Exercise description —
List all the lines in these records that hold "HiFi".

Dataset —
************

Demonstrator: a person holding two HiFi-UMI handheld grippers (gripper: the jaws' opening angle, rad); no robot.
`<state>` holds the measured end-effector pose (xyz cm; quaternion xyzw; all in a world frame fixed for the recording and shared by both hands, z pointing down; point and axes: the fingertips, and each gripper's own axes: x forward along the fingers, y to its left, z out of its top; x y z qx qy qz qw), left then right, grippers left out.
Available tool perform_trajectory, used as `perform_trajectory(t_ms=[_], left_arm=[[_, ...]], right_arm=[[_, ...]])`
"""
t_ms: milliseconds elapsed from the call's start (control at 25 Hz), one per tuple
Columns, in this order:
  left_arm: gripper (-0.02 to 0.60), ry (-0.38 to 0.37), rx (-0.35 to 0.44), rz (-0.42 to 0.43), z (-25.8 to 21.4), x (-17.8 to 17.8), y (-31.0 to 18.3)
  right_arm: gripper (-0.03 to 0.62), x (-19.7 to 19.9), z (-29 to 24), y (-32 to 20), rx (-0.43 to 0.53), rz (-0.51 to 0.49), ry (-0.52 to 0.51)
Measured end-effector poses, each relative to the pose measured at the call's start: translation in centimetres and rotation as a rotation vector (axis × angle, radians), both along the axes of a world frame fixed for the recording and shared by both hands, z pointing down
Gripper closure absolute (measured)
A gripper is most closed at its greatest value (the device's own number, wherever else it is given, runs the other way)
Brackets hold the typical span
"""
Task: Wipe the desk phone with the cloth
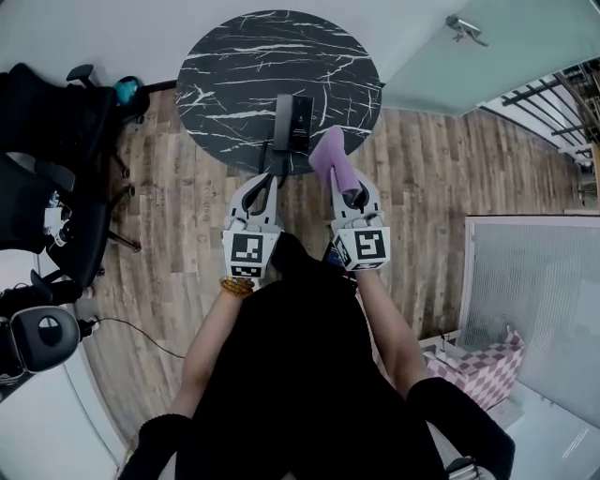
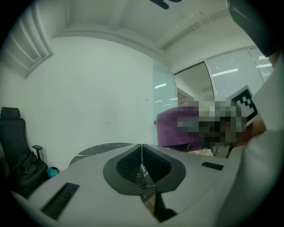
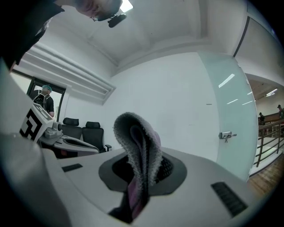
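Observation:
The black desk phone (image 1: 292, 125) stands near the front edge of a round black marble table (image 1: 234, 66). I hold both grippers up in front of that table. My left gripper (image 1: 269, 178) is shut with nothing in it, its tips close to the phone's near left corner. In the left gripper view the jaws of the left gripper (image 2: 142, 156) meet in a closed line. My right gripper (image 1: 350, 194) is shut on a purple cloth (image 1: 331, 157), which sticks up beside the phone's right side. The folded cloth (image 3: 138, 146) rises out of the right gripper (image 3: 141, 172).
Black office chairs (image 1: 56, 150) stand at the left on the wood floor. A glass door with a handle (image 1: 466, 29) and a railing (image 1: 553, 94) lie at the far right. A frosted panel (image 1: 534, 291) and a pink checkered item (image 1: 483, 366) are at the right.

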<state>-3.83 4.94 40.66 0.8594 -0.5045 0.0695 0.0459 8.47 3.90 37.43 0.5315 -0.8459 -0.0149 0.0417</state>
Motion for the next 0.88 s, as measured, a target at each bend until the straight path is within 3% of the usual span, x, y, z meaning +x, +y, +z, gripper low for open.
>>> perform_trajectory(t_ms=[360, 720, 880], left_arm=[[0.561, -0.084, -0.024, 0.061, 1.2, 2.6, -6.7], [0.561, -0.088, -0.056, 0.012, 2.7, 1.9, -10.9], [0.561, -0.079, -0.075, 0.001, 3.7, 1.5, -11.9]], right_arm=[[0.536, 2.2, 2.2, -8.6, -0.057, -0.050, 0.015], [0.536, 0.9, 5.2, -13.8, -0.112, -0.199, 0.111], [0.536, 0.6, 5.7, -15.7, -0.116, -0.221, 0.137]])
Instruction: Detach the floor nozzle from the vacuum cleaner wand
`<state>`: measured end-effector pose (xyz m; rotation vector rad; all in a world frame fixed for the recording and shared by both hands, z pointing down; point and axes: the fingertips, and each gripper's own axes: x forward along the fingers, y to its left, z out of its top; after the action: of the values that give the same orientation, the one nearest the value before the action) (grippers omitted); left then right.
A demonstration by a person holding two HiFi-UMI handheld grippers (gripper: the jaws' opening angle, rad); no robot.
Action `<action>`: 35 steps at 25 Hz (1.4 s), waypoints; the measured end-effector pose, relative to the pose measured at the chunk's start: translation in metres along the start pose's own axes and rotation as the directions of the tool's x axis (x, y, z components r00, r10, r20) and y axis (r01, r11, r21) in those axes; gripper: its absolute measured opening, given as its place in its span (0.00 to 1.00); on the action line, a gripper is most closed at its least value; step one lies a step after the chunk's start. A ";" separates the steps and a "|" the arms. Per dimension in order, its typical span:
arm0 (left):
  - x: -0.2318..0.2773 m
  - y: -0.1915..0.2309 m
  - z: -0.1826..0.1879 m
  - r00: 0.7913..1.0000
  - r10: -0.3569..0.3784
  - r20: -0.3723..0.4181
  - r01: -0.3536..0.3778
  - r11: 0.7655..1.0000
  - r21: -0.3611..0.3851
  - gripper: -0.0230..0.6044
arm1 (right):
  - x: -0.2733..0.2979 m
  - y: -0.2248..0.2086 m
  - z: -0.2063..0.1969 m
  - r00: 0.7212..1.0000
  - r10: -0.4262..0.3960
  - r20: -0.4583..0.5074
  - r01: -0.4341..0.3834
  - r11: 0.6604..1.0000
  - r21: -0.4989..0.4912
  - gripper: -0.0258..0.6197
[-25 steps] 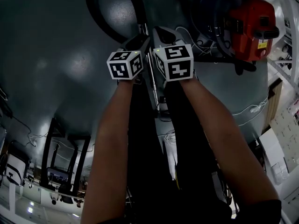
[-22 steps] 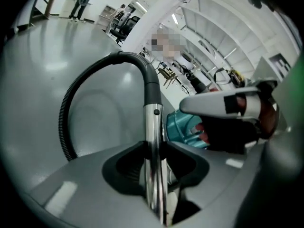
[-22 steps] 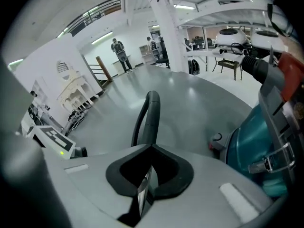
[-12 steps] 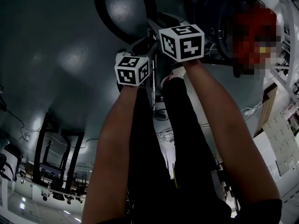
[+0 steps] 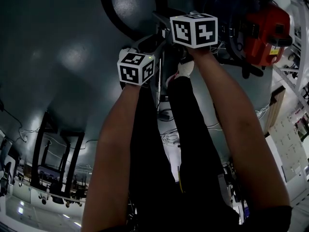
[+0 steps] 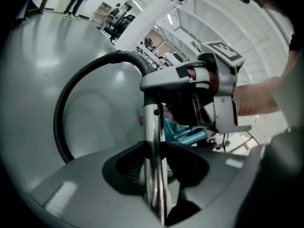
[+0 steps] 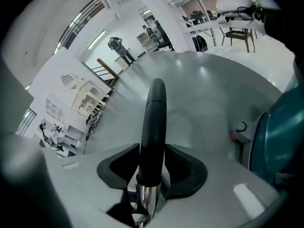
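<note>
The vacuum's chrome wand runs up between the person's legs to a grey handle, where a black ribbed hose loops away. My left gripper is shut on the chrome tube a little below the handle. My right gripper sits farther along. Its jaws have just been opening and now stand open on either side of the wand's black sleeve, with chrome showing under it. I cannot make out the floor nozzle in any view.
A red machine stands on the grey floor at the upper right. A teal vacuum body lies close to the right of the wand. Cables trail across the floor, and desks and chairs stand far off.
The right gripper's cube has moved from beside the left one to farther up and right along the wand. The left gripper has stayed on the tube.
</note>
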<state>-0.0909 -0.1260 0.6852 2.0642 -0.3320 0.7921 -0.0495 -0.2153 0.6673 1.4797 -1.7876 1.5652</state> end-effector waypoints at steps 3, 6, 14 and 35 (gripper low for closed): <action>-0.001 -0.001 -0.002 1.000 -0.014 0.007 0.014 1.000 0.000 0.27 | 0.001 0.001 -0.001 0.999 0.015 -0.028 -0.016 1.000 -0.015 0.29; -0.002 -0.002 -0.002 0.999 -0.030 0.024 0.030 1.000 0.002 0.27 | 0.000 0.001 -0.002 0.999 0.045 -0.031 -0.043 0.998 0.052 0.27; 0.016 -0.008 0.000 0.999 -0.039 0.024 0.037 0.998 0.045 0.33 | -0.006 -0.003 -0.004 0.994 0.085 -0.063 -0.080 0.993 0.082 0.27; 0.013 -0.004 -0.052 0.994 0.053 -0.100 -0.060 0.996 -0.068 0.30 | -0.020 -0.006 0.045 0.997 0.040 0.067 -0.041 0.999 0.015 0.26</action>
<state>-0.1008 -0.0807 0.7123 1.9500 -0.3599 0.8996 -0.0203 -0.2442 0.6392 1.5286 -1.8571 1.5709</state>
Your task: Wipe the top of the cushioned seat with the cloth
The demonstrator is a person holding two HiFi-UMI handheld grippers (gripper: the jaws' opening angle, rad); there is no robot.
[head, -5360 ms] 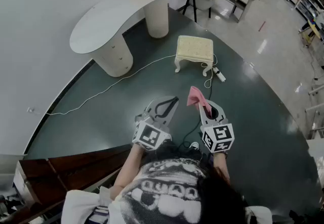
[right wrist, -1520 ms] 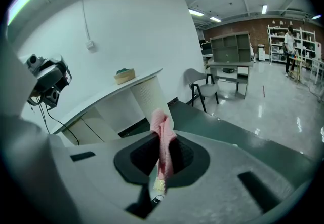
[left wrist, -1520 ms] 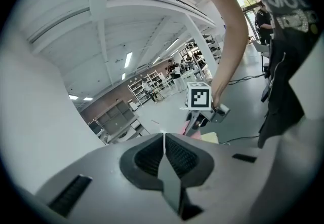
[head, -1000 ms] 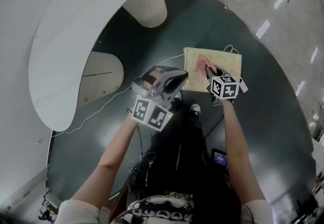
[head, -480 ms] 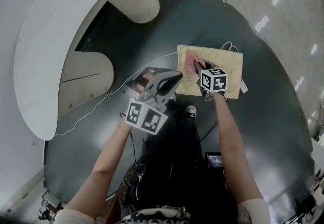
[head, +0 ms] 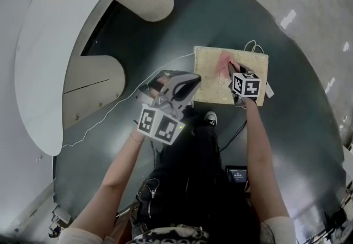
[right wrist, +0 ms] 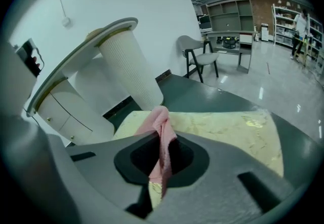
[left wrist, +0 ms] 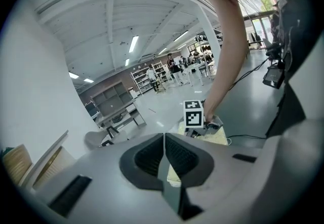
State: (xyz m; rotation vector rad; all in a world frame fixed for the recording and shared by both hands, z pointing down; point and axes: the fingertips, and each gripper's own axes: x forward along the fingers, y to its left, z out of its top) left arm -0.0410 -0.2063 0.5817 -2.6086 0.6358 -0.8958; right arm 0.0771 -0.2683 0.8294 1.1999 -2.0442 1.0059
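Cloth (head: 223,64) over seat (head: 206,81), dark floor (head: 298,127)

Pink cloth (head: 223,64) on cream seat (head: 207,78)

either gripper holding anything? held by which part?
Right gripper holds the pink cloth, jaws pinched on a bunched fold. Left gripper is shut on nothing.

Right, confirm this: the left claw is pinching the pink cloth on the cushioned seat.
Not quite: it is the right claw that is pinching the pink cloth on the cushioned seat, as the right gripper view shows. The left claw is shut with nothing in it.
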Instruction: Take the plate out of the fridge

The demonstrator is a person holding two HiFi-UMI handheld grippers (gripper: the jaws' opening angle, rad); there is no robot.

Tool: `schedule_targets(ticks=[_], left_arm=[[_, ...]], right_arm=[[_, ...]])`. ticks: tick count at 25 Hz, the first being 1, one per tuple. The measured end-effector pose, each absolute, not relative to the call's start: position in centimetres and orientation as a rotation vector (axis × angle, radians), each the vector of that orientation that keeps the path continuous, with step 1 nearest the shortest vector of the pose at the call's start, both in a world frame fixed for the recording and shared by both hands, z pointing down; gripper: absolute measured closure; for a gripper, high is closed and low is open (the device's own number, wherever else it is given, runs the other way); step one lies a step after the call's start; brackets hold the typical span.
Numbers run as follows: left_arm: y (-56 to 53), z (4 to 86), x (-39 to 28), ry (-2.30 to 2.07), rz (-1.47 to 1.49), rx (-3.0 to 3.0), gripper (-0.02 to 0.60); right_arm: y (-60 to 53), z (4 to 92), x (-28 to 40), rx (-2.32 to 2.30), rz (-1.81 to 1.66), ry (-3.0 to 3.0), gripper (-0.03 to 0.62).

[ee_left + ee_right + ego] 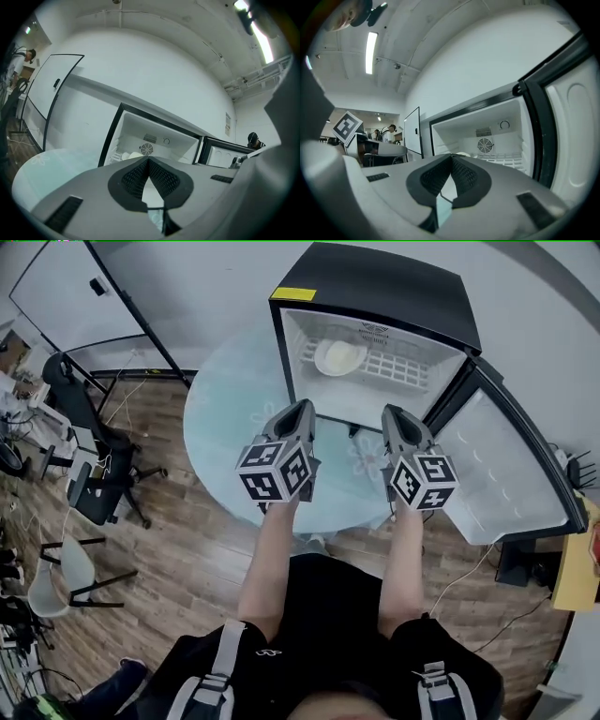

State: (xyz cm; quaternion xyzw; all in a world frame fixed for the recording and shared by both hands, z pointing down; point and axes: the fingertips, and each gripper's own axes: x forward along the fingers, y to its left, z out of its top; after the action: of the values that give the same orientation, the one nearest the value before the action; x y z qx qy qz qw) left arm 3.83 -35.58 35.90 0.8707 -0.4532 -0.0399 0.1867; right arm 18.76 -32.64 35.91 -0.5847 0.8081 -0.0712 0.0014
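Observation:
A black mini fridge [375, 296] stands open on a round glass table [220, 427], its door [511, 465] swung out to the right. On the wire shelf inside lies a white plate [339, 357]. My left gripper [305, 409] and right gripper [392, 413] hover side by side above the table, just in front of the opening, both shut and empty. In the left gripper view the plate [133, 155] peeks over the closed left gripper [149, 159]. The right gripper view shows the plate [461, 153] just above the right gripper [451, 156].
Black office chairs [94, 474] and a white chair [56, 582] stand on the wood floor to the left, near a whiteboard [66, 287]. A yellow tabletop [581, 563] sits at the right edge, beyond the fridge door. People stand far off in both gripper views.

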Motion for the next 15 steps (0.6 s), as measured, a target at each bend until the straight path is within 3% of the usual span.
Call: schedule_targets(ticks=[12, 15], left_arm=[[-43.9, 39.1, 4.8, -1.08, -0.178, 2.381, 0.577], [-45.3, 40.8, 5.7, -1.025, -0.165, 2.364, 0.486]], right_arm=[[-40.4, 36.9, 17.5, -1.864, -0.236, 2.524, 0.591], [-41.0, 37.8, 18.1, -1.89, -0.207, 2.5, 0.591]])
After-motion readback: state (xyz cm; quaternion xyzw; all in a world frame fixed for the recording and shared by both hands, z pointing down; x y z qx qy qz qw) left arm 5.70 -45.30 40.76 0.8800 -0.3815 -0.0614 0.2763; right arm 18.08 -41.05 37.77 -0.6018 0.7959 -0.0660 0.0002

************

Response —
Demonstrator: a person holding two HiFi-UMI handheld grippers (gripper: the jaws' opening angle, rad); no robot.
A demonstration by a person holding two HiFi-UMI handheld grippers (gripper: the jaws' opening angle, rad); no robot.
The demonstrator is a person holding two HiFi-UMI handheld grippers (gripper: the jaws' opening angle, rad); there is no robot.
The demonstrator is a person holding two HiFi-UMI handheld grippers (gripper: the jaws' opening angle, rad); there is no robot.

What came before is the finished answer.